Dans un petit ouvrage magnifique intitulé Le sablier, Maurice Maeterlinck proposait une vision pouvant se résumer ainsi. Chacun de nous est le goulot étroit d’un sablier avec, au-dessous, tout le sable accumulé venu de tout l’univers, depuis l’aube des temps, qui converge vers soi, et, au-dessus, l’éventail de toutes les influences qui engendreront, au fil du temps, des êtres, des choses, des idées, des conséquences. Chacun n’est que cela : le point de jonction entre le cône convergent de tous ses héritages venant du passé et le cône divergent de tous ses legs allant vers le futur.

Le paragraphe précédent a posé un problème qui a été esquivé et sur lequel il faut revenir : le cône convergent des causes infinies induit, ici et maintenant, un cône divergent de possibles entre lesquels le processus devra choisir. Cette notion de choix intrinsèque est évidemment incompatible avec quelque vision mécaniste et déterministe que ce soit. Mais, qui plus est, elle pose la question des critères de choix. Quels sont-ils ? Pourquoi ceux-là et non d’autres ? S’il y a des choix à faire et que ces choix visent une optimisation (le meilleur choix), cela signifie qu’il y a une "économie" globale qui préside à la logique d’évolution du processus. Chaque processus possède une telle logique intrinsèque, une telle approche économique globale de soi. A un instant donné, le processus est dans un certain état global qui est son présent et qui inclut tout son passé (donc toute sa mémoire). Cet état intrinsèque est confronté à un milieu qui offre des matériaux, des opportunités, des champs causaux, plus ou moins riches. De cette dialectique entre le présent du processus et son milieu, lui aussi au présent, naîtra un champ de possibles (plus ou moins riche selon la complexité locale). Il existe donc une tension intérieure entre ce que le processus est devenu au présent, et ce qu’il pourrait devenir dans son futur immédiat. Cette tension intérieure doit être dissipée (au sens qu’Ilya Prigogine donna à sa notion de "structure dissipative"). Et cette dissipation doit être optimale (c’est là que surgit l’idée d’économie logique, intrinsèque du processus).

L’intention immanente du monde.
Il faut donc retenir que cette tension intérieure est une in-tension, c’est-à-dire une intention.

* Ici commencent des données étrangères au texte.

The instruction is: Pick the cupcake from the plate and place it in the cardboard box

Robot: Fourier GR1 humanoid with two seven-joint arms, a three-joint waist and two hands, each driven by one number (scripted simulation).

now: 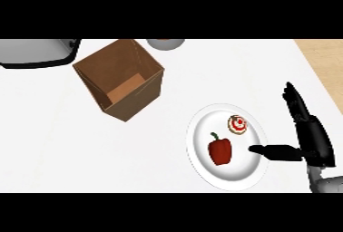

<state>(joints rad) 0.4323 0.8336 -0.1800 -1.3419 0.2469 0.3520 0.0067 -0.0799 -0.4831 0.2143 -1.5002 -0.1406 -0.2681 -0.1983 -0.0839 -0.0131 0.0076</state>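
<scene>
My right hand (311,136) sits at the right side of the view, just past the plate's (201,158) right rim. Its fingers (293,102) are straight and point up the view, away from me, and they hold nothing. The thumb (271,151) sticks out to the left, its tip over the plate's right edge, near the pepper (220,151) but not touching it as far as I can see. My left hand is not in view.

The cupcake (237,124) is on the plate, in its upper right part, with red and white topping. It lies apart from the thumb and just up and right of the red pepper, which lies near the plate's middle.

Well up and left of the plate stands the open box (124,84), brown. A dark grey object (33,53) shows at the top left corner, and a small round grey thing (164,43) at the top edge, just right of the box.
</scene>
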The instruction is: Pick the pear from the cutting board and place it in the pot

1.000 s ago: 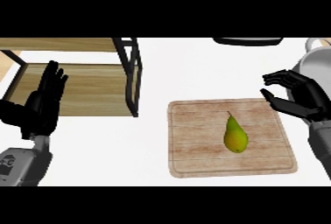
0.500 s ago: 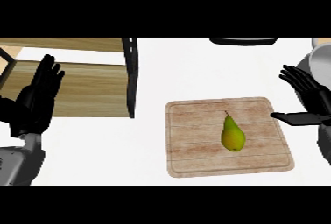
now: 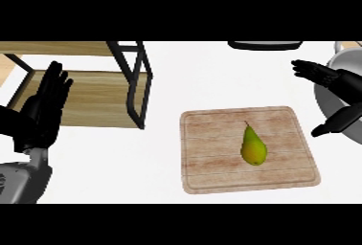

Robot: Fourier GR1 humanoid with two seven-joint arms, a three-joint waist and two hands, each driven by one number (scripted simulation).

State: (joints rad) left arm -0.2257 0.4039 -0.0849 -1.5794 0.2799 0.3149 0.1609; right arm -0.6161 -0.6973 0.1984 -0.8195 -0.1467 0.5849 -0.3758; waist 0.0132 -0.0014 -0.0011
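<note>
A yellow-green pear (image 3: 252,146) lies on the wooden cutting board (image 3: 212,167), stem pointing away from me. The grey pot (image 3: 345,72) stands at the right edge, partly cut off and partly hidden by my right hand. My right hand (image 3: 338,91) hovers open beside the board's upper right corner, fingers spread, thumb hanging near the board's right edge; it touches nothing. At the left edge my left hand (image 3: 39,115) rests open, fingers up.
A wooden shelf unit with a black metal frame (image 3: 138,86) stands at the upper left. A dark round object (image 3: 264,45) shows at the top edge. White counter lies between shelf and board.
My right hand has gone from curled to open and drifted up and right, away from the board towards the pot. The left hand shifted slightly. The pear has not moved.
</note>
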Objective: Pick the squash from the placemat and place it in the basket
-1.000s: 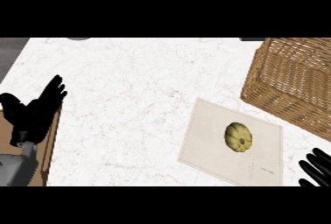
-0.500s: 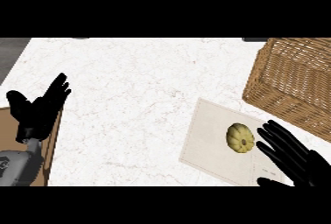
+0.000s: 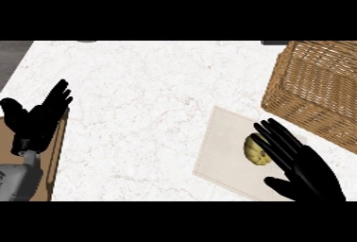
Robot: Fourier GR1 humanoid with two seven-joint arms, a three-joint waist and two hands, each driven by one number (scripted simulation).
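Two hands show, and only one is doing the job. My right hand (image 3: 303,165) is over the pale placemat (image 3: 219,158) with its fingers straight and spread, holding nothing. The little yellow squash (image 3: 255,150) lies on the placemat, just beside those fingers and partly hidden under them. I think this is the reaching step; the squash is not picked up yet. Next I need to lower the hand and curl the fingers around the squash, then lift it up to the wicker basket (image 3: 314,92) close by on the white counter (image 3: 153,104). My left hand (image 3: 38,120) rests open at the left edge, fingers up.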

La pensée complexe implique nécessairement un intentionnalisme qui s’oppose farouchement aussi bien au déterminisme qu’au hasardisme propres à la science moderne. "Ni hasard, ni nécessité" fut d’ailleurs le titre d’un de mes ouvrages, publié par Oxus en 2013 et préfacé par… mon ami Edgar Morin – il n’y a pas de hasard !

Cette idée d’intention est violemment rejetée par les sciences modernes qui, malicieusement, mais erronément, y voient une forme d’intervention divine au sein de la machinerie cosmique. Bien entendu, rien de tel n’est supposé dans la notion d’intention qu’il faut comprendre comme résolument intrinsèque et immanente, sans aucun Deus ex machina. Mais quelle est donc cette "intention" cosmique qui guide tous les choix, à tous les niveaux, du plus global (l’univers pris comme un tout) au plus local (chaque processus particulier, aussi infime et éphémère soit-il) ? La plus simple du monde : accomplir tout ce qui est accomplissable, ici et maintenant. Rien de plus. Rien de moins.

Mon lecteur l’aura compris, la pensée complexe repose sur cinq notions-clés (processualisme, holisme, émergentisme, indéterminisme et intentionnalisme) qui, chacune, se placent à l’exact opposé des fondements de la science moderne : atomisme, analycisme, assemblisme, mécanicisme et hasardisme. Cette opposition incontournable marque une profonde révolution épistémologique et une immense mutation paradigmatique.